Jump start gardening by making a plan

Warmer days, some peeks of sunshine and a scattering of colorful blooms can already be enjoyed — it won’t be long before the green thumb squad is out, trowels in hand.

While it’s too soon to plant, it’s the perfect time to plan.

“Now is the time to start prepping the garden for spring plantings,” said Kaitlyn Lowry, Five Rivers MetroParks education coordinator, Community Gardens and Farm Programming. “Planning out your garden and purchasing seeds is something a lot of people are doing at this time. There are some neat garden planning tools that can help gardeners — new and experienced — in planning out what they’ll be planting, where they’ll be planting it, how much they’ll be planting, and other things, such as succession planting and companion planting.”

Rule of thumb

“Generally speaking, you weren’t supposed to start planting your summer vegetable seedlings and seeds before the last frost date,” Lowry said. “Climate change has made our first and last frost date harder to pin down and predict.”

Mother’s Day has traditionally been used as a marker for when it’s safe to plant outdoors, but there are plenty of exceptions.

“You can plant cool weather plants before the last frost date,” Lowry said. “Depending on the trends of the season, you can plant things like sugar snap peas outside the last week of March or early April.
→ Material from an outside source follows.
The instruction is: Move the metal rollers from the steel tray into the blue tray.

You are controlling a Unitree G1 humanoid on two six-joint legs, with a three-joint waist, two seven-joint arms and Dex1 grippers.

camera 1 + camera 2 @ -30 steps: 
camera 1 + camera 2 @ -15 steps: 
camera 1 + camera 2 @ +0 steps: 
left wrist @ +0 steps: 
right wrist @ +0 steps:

Brassicas like collards and kale and broccoli can also withstand some cold temperatures, but will require some cover during cold snaps. You can also plant carrots and beets and certain lettuce varieties around the same time.”

Getting started

If you’re itching to get started, there are some early spring options.

“A fast and cheap way to plant things after mid-March is to take a clear storage bin and place it over your sown seeds or seedlings to help act as a little mini greenhouse,” Lowry said. “The warmth will help the seeds sprout and the bin will also protect the seedlings from frost damage while still letting enough light in to grow. On warmer days — anything above 35 degrees or so — you can remove the bin-cover and allow the seedlings some much needed airflow and wind, which will help prevent mold and disease issues that can spring up in covered conditions.”

Milk jugs are also an inexpensive option for starting seeds – a technique that is being utilized at the Possum Creek Demonstration Garden again this season.

“I love that this is a seed starting method that is cheap, reuses and repurposes used clear plastic jugs, and doesn’t require extra electricity or daily watering,” Lowry said. “It’s low maintenance, you don’t have to purchase special seed trays or lights, and you can start nearly every common vegetable garden plant with this method – though not all as some like to be sown directly in the spot they are to grow in all season and hate being transplanted.”

The MetroParks also have several gardening classes slated over the next month to help participants get prepared for planting.

MetroParks upcoming gardening events

All events are at Cox Arboretum MetroPark. For information, visit www.metroparks.org.

  • Spring Color in the Garden: All Plant Types: Learn about native and cultivated plants that bring the best color and when, so that you can plan spring cascades of bloom for your own garden. 10-11:30 a.m. March 9
  • Planting Early Gardens: Learn how to select the best plants and seeds to put in now and how to prepare for spring’s unpredictable weather. Get color and veggies in spring and prepare for the warm-weather planting season. 10-11:30 a.m. April 6
  • Propagating Spring Wildflowers: Learn how to identify spring wildflowers and learn how and when to propagate them for a spot in your garden. Learn the soil and sunlight conditions required for their success as well as how to protect them after they go dormant. 10-11:30 a.m. April 13

Gardening Planner

  • Timeline for chores is weather dependent. We’ve not had consistent temperatures all winter, and it’s important to wait until soil is warm enough for gardening activities.
  • Cutting back stems on perennials should only be done after day and night temperatures are consistently above 50 degrees. This allows insect larvae and eggs in hollow stems time to emerge.
  • Perennials should not be divided until we reach the 50-degree mark. You can, however, decide which clumps can be divided and where you will put the divisions.
  • Pruning of spring blooming shrubs and trees should take place after they have bloomed. As soon as the bloom is done, prune immediately.
  • Knowing what is hardy in our zone is important so you don’t purchase plants that can’t take our winter cold. Search nurseries and online dealers for zone 6b plants.
  • Keep winter protection/mulch until mid-April. Have sheets or row covers ready in case of extreme cold weather or snow after that.
  • Plant summer blooming bulbs after the soil is warm, in late April. Before then the soil is too cold and damp and bulbs will rot, after then is too late for them to get growing. You can plant bulbs in containers in April as the soil will be warmer.
  • Start fertilizing tropicals that you have kept indoors for winter in March. Re-pot them in April if they have outgrown their containers.
  • Plant sales are advertising now for later dates. Don’t buy in April with the thought of putting plants out then, as it’s still too cold. You can pot them in containers and protect them from cold weather by putting them in an unheated garage or shed at night and out in part sun during the day.